Action item —
Every line below must be given again exactly.

###

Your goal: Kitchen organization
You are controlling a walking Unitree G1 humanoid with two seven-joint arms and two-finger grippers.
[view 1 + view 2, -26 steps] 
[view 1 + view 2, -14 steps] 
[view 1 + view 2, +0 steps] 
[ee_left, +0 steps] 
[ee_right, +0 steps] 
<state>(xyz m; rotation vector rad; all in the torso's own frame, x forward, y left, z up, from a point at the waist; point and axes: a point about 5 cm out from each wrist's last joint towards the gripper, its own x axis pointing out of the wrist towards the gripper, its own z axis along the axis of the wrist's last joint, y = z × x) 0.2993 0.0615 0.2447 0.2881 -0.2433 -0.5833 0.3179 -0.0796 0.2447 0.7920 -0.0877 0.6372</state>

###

Exercise response —
Your goal: Kitchen organization
You are controlling a walking Unitree G1 humanoid with two seven-joint arms and two-finger grippers.
[view 1 + view 2, -26 steps] 
[view 1 + view 2, -14 steps] 
[view 1 + view 2, +0 steps] 
[ee_left, +0 steps] 
[ee_right, +0 steps] 
<state>(xyz m; rotation vector rad; all in the torso's own frame, x forward, y left, z up, from a point at the waist; point and axes: a point about 5 cm out from each wrist's last joint towards the gripper, its own x axis pointing out of the wrist towards the gripper, its own z axis along the axis of the wrist's last joint, y = z × x) 0.2993 0.0615 0.2447 0.2881 -0.2433 -0.5833 0.3179 -0.0796 0.2447 0.7920 -0.0877 0.6372</state>

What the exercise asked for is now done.